The vote followed a public hearing Sept. 23 at which the majority of speakers protested widening the street. Widening the 18-foot road to the state's minimum width of 36 feet would have meant loss or damage to about 500 trees, some more than a century old and 40 inches in diameter.
With little discussion Monday, the six council members and Mayor Charles Robinson accepted Town Manager Brackenridge Bentley's proposal to improve drainage along the street, improve the asphalt sidewalk on its west side, complete a new overlay of the street and remove a rise at Tapawingo Road.
The council also agreed to allocate up to $5,000 for a sidewalk on the east side of the street between McHenry Street and Cunningham Park School, mainly for the safety of children who now walk in the street.
The $274,000 figure includes $15.135 for reducing the hill at Tapawingo and $195.843 for three of the worst drainage problems - at Manville Road and Tapawingo and Kingsley streets. Drainage problems are to be corrected in order of necessity.

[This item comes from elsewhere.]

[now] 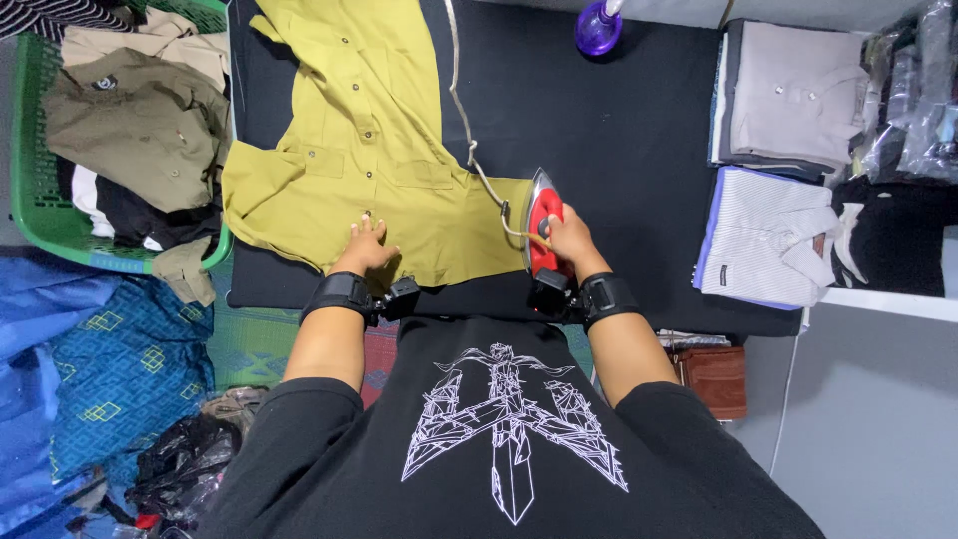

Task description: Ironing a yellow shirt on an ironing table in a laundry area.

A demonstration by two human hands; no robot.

The council also will ask Bentley to accelerate the project for completion before his target date of fiscal year 1983.
In approving the use of its own funds, the council reversed a decision by a previous council that would have traded the trees for street improvements.
In other action, the council declared a moratorium, effective immediately, on the receipt of transitional zone or transitional parking zone applications. The moritorium will remain in effect for 90 days while the council asks the Vienna Planning Commission to schedule a hearing to consider eliminating the zones, which some council members and citizens say will allow commercial interests to creep into residential areas.
Transitional parking allows parking areas for business reasons on residentially zoned land within 20 feet of commercially zoned property. Councilman Ray E. Hicks described it as "an overlay" onto land zoned for residential use only.
Currently, only three parcels of land are zoned transitional. If the council abolished the zone, it will have to rezone those parcels.